Ensemble learning is a technique used to achieve better classification results by combining multiple machine learning models. The goal is to leverage the strengths of different models to offset their weaknesses and enhance overall performance. When selecting the most suitable models for combination, it is crucial to consider both their individual success and their structural differences. Based on the results mentioned above, the most suitable candidates for ensemble learning are typically models with high accuracy and performance. Models like VGG16 and VGG19, which have higher accuracy rates compared to others, are therefore good candidates for ensemble learning. However, other models, such as ResNet50 and DenseNet169, also perform well and can be considered for this technique. In this experimental study, binary combinations of all models listed in Table 3 were tested using ensemble learning.
In Table 3, we present the performance scores of various binary combinations of models, including ResNet34, ResNet50, ResNet101, VGG16, VGG19, DenseNet121, DenseNet169, InceptionV3, and MobileNet. The highest scores were achieved with the VGG19 and ResNet50 models. By combining these two models, we obtained an accuracy rate of 92.55%, an F1 score of 92.44%, a precision of 92.73%, and a recall of 92.5%. Compared to the individual results of VGG19 and ResNet50 in Table 3, the combination provided an accuracy 1.2 percentage points higher for VGG19 and an accuracy 2.1 percentage points higher for ResNet50. Additionally, all models listed in Table 3 had accuracy scores above 90%. These findings indicate that the ensemble learning model is highly effective for classifying radar images.
Confusion matrices for all five folds are presented in Figure 4. The ensemble model demonstrates considerable robustness for gestures exhibiting distinct kinematic signatures, such as “wave” and “wave_through,” achieving consistently high classification performance across all folds. These gestures exhibit periodic Doppler shifts and distinct spatial trajectories, which make them highly separable in the fused RGB representation. In contrast, movements with more subtle or partially overlapping kinematic profiles—i.e., “come closer,” “push away,” and “slow down”—exhibit varying degrees of confusion. This pattern is particularly evident in folds 1, 4, and 5, where bidirectional misclassifications are repeated among these classes. Closer inspection reveals that errors mostly occur between movements with similar kinematic properties. For example, “approach” and “push away” are performed along the same radial axis but in opposite directions; depending on the participant’s speed, amplitude, or posture, the resulting radar reflections may be partially similar to each other. Similarly, the “slow down” movement, characterized by moderate and repetitive arm oscillations, occasionally overlaps with the “come closer” or “push away” transition phases, producing similar Doppler signatures. Another consistent confusion pattern is observed between “stop” and “thank you.” Both movements produce limited Doppler activity and have quasi-static properties, leading to similar spectral representations in the combined RGB image. Class imbalance also contributes to some of the observed errors. The dataset distribution is as follows: “come closer,” 1906 samples; “fly,” 2101 samples; “push away,” 2032 samples; “slow down,” 2045 samples; “stop,” 1667 samples; “thank you,” 1631 samples; “wave,” 2110 samples; and “wave through,” 1984 samples. The classes “stop” and “thank you,” which each account for approximately 10.5% of the 15,476 valid samples, are underrepresented compared to the remaining six classes. This relative scarcity partially explains the mutual misclassifications observed between these two gestures. Consequently, the proposed model achieved overall high accuracy and robustness across different gesture profiles, indicating that the remaining classification errors are largely due to inherent similarities and class imbalance between gestures.

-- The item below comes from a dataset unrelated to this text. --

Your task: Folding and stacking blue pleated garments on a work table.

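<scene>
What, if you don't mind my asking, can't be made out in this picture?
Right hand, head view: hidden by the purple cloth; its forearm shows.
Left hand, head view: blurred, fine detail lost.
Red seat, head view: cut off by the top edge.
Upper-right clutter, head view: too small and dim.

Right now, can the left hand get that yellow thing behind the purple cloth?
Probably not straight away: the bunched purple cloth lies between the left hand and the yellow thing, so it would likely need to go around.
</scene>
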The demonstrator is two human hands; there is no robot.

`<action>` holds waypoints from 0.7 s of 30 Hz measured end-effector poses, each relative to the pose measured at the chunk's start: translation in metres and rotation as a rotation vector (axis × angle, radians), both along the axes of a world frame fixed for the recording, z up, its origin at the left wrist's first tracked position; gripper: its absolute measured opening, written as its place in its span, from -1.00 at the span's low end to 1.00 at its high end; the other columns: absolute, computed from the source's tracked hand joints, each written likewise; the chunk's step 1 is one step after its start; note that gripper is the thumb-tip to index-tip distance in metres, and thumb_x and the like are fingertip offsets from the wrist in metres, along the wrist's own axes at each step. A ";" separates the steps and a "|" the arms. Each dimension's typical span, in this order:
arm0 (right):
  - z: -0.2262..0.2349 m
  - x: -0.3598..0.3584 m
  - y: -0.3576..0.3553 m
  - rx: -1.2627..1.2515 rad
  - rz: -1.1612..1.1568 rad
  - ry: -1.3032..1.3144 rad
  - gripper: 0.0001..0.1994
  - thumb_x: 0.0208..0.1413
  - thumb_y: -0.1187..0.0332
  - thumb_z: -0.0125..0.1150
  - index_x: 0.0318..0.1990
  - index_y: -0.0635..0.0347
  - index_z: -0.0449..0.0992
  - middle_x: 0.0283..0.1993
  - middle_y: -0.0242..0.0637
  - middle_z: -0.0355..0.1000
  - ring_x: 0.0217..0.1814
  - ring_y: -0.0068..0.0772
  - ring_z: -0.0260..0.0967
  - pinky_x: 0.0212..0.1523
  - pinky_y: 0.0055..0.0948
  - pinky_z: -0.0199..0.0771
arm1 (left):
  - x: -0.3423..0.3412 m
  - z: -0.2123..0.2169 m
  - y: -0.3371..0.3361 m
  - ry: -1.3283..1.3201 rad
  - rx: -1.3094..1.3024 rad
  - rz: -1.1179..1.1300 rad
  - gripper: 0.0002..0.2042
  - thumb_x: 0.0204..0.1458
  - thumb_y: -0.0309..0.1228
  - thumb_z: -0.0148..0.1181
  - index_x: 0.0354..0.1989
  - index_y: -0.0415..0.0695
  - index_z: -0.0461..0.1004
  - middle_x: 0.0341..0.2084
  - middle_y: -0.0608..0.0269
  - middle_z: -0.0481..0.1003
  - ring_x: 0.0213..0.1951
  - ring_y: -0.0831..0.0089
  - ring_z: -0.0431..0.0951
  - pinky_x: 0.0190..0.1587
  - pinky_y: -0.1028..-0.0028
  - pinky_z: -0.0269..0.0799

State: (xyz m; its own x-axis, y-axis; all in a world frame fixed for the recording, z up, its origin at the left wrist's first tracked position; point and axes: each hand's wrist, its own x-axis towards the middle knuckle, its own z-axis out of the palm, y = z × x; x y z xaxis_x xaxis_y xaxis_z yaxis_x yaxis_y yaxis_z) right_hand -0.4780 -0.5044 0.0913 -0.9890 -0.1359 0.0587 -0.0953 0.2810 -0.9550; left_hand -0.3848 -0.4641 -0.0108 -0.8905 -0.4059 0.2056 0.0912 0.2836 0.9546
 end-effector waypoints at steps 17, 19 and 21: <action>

3.3.4. Ablation Study: Contribution of Each Image Type

Table 1 and Table 2 compare the performance of individual grayscale images and the combined RGB image. The RGB approach was found to be highly effective in this comparison. Additionally, an additional experiment was conducted to understand the contribution of each type of image (AP, DP, and RP) to the proposed ablation method. In this experiment, the VGG16 model, which demonstrated the highest individual performance, was used, and new RGB images were created by completely removing the AP, DP, or RP images from the ablation process. The results are presented in Table 4.
The ablation study presented in Table 4 demonstrates the contribution of the proposed RGB fusion method to the classification success of each image type. While the original RGB image achieved 91.04% accuracy, when all Doppler images (DP) were removed, accuracy dropped to 82.05%, a dramatic loss of 6.99 points. This result demonstrates that Doppler images are the most discriminative source of information for hand gesture recognition. When RP images were removed, accuracy dropped to 87.90% (−3.14 points), while when AP images were removed, the decrease was only 2.02 points. These findings confirm that the applied rotation and shift operations do not distort the signal content; on the contrary, they preserve the complementary information from each image type to synthesize an RGB representation.

4. Discussion

This study presents a two-stage approach for classifying radar images for human hand gesture recognition. In the first stage, different radar images—namely, N o d e 0 A P , N o d e 0 D P , N o d e 0 R P , N o d e 1 A P , N o d e 1 D P , N o d e 1 R P , N o d e 2 A P , N o d e 2 D P , and N o d e 2 R P —were processed using image-processing techniques to generate a new RGB image through rotation, shifting, addition, and merging operations. The main purpose of this fusion approach is to minimize data loss by processing nine different images simultaneously into a single image, in contrast to multi-input models. In the second stage of the proposed model, an ensemble learning-based approach was employed using RGB images. In this approach, several different pre-trained deep models were evaluated, and the highest accuracy scores were achieved with the VGG19 and ResNet50 models. These results are presented in Table 5, along with the results of other models reported in the literature. The comparisons in Table 5 were obtained by reproducing the studies of Kern et al. [14] and Fırat et al. [17] on the same dataset, using the same preprocessing steps and five-fold cross-validation protocol as closely as possible. We utilized the exact five-fold cross-validation indices provided by the dataset creators [14] to ensure that all models were tested on identical data splits.
As observed in the study’s introduction and Table 5, limited studies are available in the field of HGR. Current approaches typically employ structures such as CNNs and LSTM. Some studies have also utilized the PointNet model for feature extraction. In the study by Kern et al. [14], a 92.2% accuracy score was achieved using PointNet features with the LSTM technique. On the other hand, the model proposed by Firat et al. [17] reached 90.54% accuracy rate using DenseNet121 and Swin Transformer architectures. This model used a three-input architecture to classify radar images. Although this structure produced effective results, it requires a high processing cost. In contrast, our proposed model offers a more economical and efficient approach by converting nine input images into a single RGB image. It is important to clarify the distinction between the complexity of the fusion strategy and the classifier backbone. While the proposed RGB fusion method relies on computationally inexpensive affine transformations (low algorithmic complexity), the chosen ensemble classifier (VGG19 + ResNet50) is computationally intensive due to its high parameter count. The proposed fusion strategy allows for flexibility; it can be paired with lightweight models for real-time applications or heavy models for maximum accuracy. In this study, we prioritized accuracy. As a result, our model, which processes RGB images based on Doppler Spectrogram (DS), Range Spectrogram (RS), and Azimuth Spectrogram (AS) features, achieved 92.55% accuracy using the ResNet50- and VGG19-based ensemble learning method.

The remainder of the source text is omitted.